I am doubting that they will change existing codex rules for the Fire Prism. Instead, I see them providing players with rules to use for the Night-spinner and leaving the Prism as is.

Which is stupid, because the Fire Prism can do everything that the FW 'Spinner can, only better. Here is hoping you are right about a rules update for the 'Spinner, Styro.


----------



## spudboy (Jun 13, 2008)

This is probably the best we can hope for:

Spinner is TL and pinning, at the very least (not much compensation, but hey), and is cheaper than other options. Transport capacity would be a plus, but I'm not holding my breath here. Ability to DS, or perhaps have options for a locator beacon ala SM for deep striking Spiders would be nice.

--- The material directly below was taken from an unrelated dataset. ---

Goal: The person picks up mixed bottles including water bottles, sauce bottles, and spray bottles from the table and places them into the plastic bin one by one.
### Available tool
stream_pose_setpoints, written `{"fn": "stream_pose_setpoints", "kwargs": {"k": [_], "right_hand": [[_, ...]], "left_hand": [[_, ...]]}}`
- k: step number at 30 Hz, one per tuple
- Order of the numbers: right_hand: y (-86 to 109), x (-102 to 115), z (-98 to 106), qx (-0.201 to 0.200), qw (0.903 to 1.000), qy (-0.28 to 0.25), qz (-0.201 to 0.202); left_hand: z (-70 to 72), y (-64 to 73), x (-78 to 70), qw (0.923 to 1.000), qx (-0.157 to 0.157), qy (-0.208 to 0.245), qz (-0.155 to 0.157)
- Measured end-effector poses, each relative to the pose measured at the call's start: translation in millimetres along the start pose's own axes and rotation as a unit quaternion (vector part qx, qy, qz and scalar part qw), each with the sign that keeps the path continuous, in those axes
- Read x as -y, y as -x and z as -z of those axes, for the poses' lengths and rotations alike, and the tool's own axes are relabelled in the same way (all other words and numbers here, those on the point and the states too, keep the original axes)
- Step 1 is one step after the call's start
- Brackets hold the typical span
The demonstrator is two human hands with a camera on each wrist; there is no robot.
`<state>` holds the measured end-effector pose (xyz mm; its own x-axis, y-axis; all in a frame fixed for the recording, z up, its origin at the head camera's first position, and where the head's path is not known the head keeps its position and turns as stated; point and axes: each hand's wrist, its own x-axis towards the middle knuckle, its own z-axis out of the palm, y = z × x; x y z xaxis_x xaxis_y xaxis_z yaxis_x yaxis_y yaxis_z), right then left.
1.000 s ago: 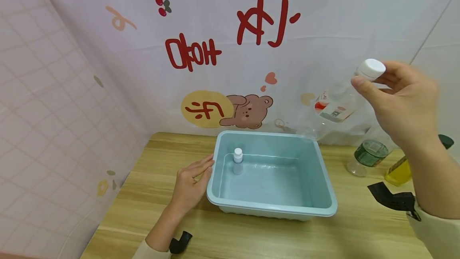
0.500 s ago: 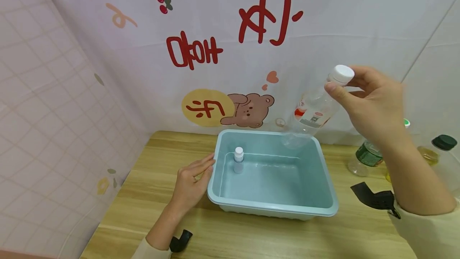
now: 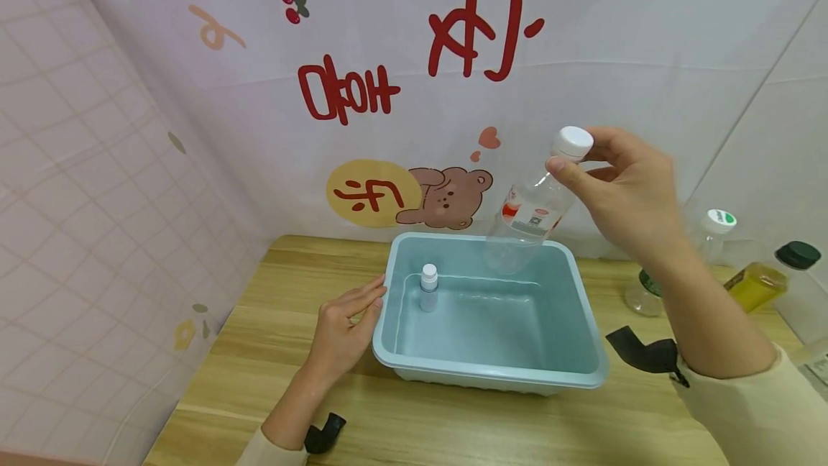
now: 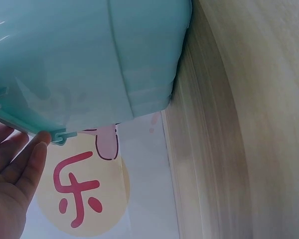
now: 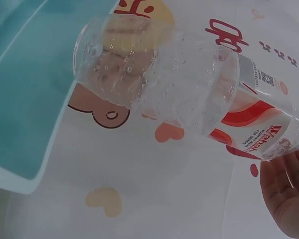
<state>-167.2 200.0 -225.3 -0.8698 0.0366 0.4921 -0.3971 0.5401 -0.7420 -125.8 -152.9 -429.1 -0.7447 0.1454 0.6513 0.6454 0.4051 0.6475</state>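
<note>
My right hand (image 3: 630,189) pinches a clear plastic water bottle (image 3: 532,218) at its neck, just below the white cap. The bottle hangs tilted, its base over the back right part of a light blue basin (image 3: 491,372). In the right wrist view the bottle (image 5: 189,79) has a red and white label and droplets inside. My left hand (image 3: 346,326) touches the basin's left rim with fairly straight fingers; the left wrist view shows its fingertips at the rim, beside the basin's outer wall (image 4: 79,64). Inside the basin, at the left, a small white-capped bottle (image 3: 429,288) stands upright.
Right of the basin, partly behind my right forearm, are a green-labelled bottle (image 3: 643,297), a bottle of yellow liquid (image 3: 757,286) and a dark green cap (image 3: 798,255). A printed cloth (image 3: 601,42) hangs behind the wooden table (image 3: 278,358).
My right hand has carried the water bottle leftward and slightly down, bringing its base over the basin. My left hand has stayed at the rim.
</note>
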Motion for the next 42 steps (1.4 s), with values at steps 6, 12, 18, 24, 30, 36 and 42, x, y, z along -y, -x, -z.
{"fn": "stream_pose_setpoints", "kwargs": {"k": [6, 12, 18, 24, 30, 36, 42], "right_hand": [[1.1, -0.2, -13.4, 0.021, 0.9996, 0.015, 0.013], [2.0, -2.5, -25.2, 0.045, 0.9983, 0.021, 0.031], [2.6, -5.4, -36.5, 0.081, 0.9955, 0.022, 0.044], [1.3, -8.1, -43.6, 0.121, 0.9919, 0.023, 0.033], [-4.2, -14.1, -52.7, 0.146, 0.987, 0.026, 0.061], [-9.5, -21.9, -60.1, 0.181, 0.9811, 0.008, 0.068], [-13.0, -30.2, -66.4, 0.212, 0.9767, 0.009, 0.033]], "left_hand": [[0.3, -0.2, -0.2, 1.0, 0.001, -0.001, 0.002], [0.3, -0.4, -0.7, 1.0, 0.001, -0.005, -0.005], [0.8, -0.3, -1.0, 1.0, 0.0, -0.006, -0.002], [0.6, -0.2, 0.1, 1.0, -0.002, -0.005, -0.003], [0.6, 0.3, 1.2, 1.0, -0.003, -0.006, -0.001], [0.9, 0.1, 0.7, 0.9999, -0.004, -0.01, -0.002], [1.0, -0.2, 0.9, 0.9999, -0.005, -0.009, -0.006]]}}
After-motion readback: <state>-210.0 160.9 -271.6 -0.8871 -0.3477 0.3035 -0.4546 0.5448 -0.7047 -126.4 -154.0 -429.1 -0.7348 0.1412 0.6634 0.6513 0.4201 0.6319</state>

Prism is somehow improved with, say, more shot volume for regular (dispersed) shots. Heavy 2, perhaps.


----------



## Styro-J (Jan 20, 2009)

Maybe something like this: "Spinner is unique amongst" Eldar ships as it is the only one to utilize Warp Pack technology similar to that of the Warp Spiders.

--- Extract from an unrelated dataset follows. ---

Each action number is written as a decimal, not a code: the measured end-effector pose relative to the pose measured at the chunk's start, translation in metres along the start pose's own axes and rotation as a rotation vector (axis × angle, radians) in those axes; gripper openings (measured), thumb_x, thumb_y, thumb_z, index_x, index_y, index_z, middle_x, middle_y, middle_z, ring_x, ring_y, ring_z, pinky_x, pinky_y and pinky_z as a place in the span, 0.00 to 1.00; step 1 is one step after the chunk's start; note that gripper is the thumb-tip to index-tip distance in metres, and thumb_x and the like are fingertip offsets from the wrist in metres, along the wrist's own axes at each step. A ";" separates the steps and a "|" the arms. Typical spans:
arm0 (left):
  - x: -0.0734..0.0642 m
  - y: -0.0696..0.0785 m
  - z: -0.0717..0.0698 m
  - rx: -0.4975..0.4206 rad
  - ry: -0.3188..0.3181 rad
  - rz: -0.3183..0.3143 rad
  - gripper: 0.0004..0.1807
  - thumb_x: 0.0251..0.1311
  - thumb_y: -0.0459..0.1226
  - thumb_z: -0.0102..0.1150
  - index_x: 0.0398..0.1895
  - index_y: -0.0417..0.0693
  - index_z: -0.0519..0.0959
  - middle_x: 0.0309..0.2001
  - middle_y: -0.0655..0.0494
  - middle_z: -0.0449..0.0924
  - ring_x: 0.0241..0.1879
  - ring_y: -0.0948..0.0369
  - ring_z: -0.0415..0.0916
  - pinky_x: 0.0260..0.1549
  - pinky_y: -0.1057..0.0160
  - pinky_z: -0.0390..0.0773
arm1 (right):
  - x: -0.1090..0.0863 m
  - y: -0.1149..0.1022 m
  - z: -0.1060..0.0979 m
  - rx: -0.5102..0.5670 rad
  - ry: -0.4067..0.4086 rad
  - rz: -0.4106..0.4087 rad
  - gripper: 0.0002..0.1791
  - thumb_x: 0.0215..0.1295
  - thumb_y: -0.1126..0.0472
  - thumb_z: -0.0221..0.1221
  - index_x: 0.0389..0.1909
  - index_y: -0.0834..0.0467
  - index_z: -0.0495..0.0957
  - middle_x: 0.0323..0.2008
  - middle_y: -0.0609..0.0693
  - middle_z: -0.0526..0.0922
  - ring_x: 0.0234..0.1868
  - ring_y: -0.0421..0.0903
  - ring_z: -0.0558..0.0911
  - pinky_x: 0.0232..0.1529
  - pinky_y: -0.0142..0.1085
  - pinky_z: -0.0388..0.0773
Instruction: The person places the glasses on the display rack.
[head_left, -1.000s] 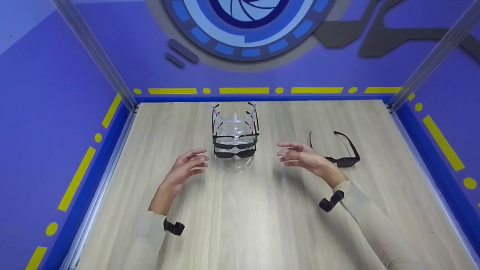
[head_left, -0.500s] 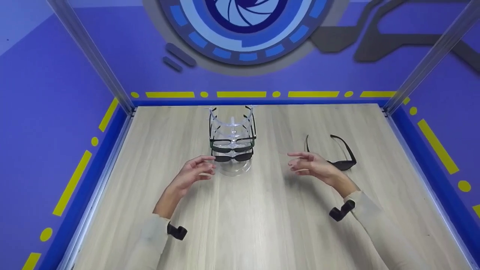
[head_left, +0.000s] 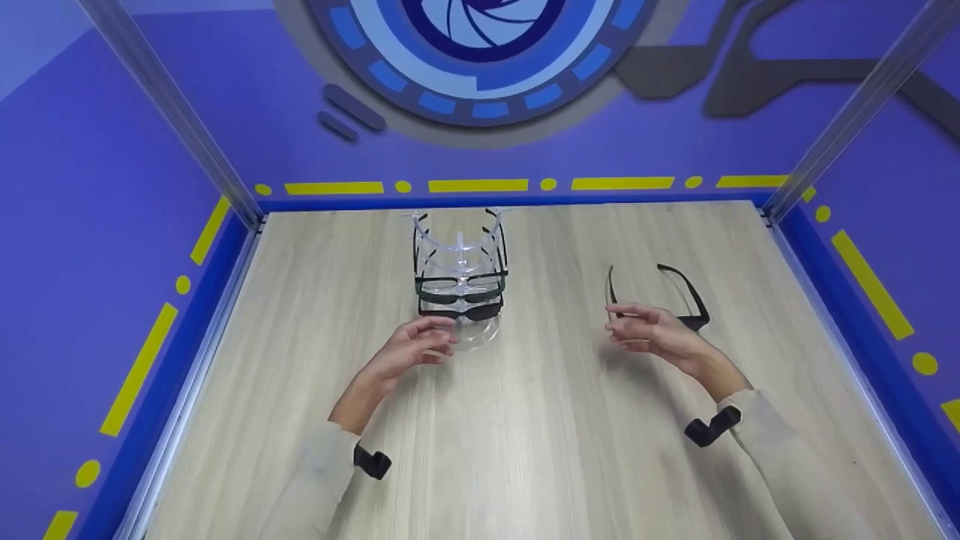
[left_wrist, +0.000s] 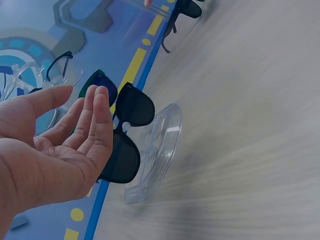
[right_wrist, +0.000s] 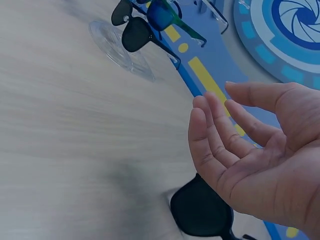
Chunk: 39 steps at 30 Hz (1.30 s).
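A clear plastic glasses stand [head_left: 477, 339] bears three pairs, one above another. Black-framed eyeglasses [head_left: 486, 278] with clear lenses are uppermost, dark sunglasses [head_left: 484, 295] with green temples come below, and black sunglasses [head_left: 484, 310] are lowest. My left hand [head_left: 409, 349] is just in front of the lowest pair, fingers loosely bent and holding nothing; whether it touches them I cannot tell. Over at the right, black sunglasses [head_left: 697, 322] lie on the table, temples unfolded towards the back. My right hand [head_left: 660, 336] hovers in front of them with nothing in it, hiding most of their front.
The wood-grain table [head_left: 525, 450] is enclosed by blue printed panels [head_left: 600, 154] at the back and both sides. Metal posts [head_left: 180, 127] stand at the back corners. Each wrist wears a black camera mount [head_left: 712, 426].
My left hand has moved right, up to the front of the stand. The right hand has gone right, to the front of the sunglasses on the table. The head view has shifted slightly.
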<state>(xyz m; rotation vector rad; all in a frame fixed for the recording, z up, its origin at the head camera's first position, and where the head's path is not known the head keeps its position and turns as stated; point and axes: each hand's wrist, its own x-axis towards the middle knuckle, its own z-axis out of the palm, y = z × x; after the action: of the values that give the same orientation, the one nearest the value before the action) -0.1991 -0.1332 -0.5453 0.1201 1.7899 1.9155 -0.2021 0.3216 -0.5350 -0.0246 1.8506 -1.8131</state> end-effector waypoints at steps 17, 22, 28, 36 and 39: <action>0.028 -0.008 0.039 -0.002 -0.110 -0.046 0.21 0.72 0.36 0.57 0.65 0.38 0.74 0.45 0.58 0.86 0.47 0.56 0.83 0.60 0.45 0.80 | -0.027 0.015 -0.038 0.114 0.011 -0.058 0.25 0.77 0.67 0.53 0.72 0.61 0.66 0.51 0.46 0.88 0.51 0.40 0.87 0.57 0.37 0.83; 0.032 -0.007 0.043 -0.008 -0.124 -0.065 0.23 0.72 0.35 0.57 0.67 0.35 0.72 0.44 0.59 0.85 0.47 0.56 0.83 0.63 0.41 0.76 | -0.032 0.015 -0.050 0.166 0.037 -0.078 0.22 0.78 0.67 0.52 0.70 0.58 0.69 0.48 0.45 0.89 0.50 0.41 0.88 0.56 0.36 0.84; 0.036 -0.004 0.046 -0.009 -0.129 -0.042 0.23 0.72 0.35 0.56 0.67 0.34 0.71 0.45 0.58 0.85 0.43 0.62 0.84 0.59 0.46 0.81 | -0.040 0.016 -0.069 0.240 0.050 -0.074 0.18 0.79 0.68 0.49 0.59 0.47 0.79 0.50 0.46 0.88 0.50 0.41 0.88 0.55 0.34 0.85; 0.048 -0.008 0.060 -0.037 -0.149 -0.042 0.22 0.72 0.35 0.57 0.65 0.37 0.74 0.44 0.59 0.86 0.43 0.62 0.84 0.56 0.51 0.83 | -0.052 0.021 -0.096 0.366 0.065 -0.083 0.19 0.81 0.68 0.46 0.60 0.50 0.80 0.50 0.48 0.88 0.51 0.42 0.87 0.54 0.34 0.85; 0.054 -0.011 0.066 -0.038 -0.167 -0.043 0.22 0.72 0.36 0.57 0.66 0.37 0.73 0.43 0.60 0.86 0.43 0.62 0.84 0.56 0.51 0.83 | -0.055 0.027 -0.103 0.404 0.074 -0.076 0.19 0.81 0.67 0.45 0.60 0.51 0.80 0.50 0.49 0.88 0.51 0.43 0.87 0.55 0.34 0.85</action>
<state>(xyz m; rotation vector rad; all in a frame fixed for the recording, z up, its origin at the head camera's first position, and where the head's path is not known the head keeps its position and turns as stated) -0.2158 -0.0504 -0.5617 0.2197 1.6333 1.8507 -0.1852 0.4399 -0.5457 0.1227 1.5146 -2.2363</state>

I could think of a few uses for something like that. How it works exactly would have to be a bit different. But the fragmented text to the side is half about the spiders it seems so that could be a possibility. I'd say Deepstrike, and maybe some kind of Deepstrike redeployment thing. That could be handy with a transport option.

The Fire Prism bit I mentioned earlier was just out of envy, I want a S 10 AP 1 Lance. Everyone else has one!


----------



## Syzyx (Mar 25, 2008)

It may just be me but the long barrel on the Fire Prism looks pretty good. But the Night Spinner just looks awful. All bulbous and tremendously inelegant.


----------



## Daniel Harper (May 25, 2008)

Both tanks get a thumbs up from me. I'm sorry but I like them. We'll just have to wait until theres better pictures released. Now bring on the IG sneak peaks?


----------



## goobi2 (Jun 1, 2009)

It almost looks like they tried to make the last Phoenix Lords in Tank form... Hmm....


----------



## tu_shan82 (Mar 7, 2008)

The Night Spinner or whatever it's called looks jaw droppingly awesome, the Prism on the other hand, not so good. I like the crystal and I like the barrel, but the two elements together look comical, almost orky, in the sense that it looks like they've just gaffer taped two weapons together.


----------



## Desolatemm (Feb 2, 2008)

Anyone consider if the nightspinners will be squadrons? If they are dirt cheap and even with no transport capacity, a squadron of dedicated, barrage anti-horde would be worth while imho.


----------



## Azkaellon (Jun 23, 2009)

The New Fire Prism makes me want to kill children and Use there Brains to beat the Sculptor to death. Safe to say i will NEVER RUN that model in my eldar army....


----------



## bishop5 (Jan 28, 2008)

I quite like them... :shok:


----------



## Tossidin (Dec 10, 2008)

I would need to see the prism from more angles, but I must admit that I think it looks piss ugly at the moment. I hope something changes my mind on it, as it would be really nice to change out the metal prism


----------



## Bubblematrix (Jun 4, 2009)

"Spinner is unique amongst"... Eldar ships in that it has no role in Eldar armies because AP(-) sucks balls


----------



## Aramoro (Oct 7, 2009)

If they changed it to be a bit like the Frag Cannon, maybe 

S6 AP - , Rending, Ordnance 3, Barrage, Large Blast. 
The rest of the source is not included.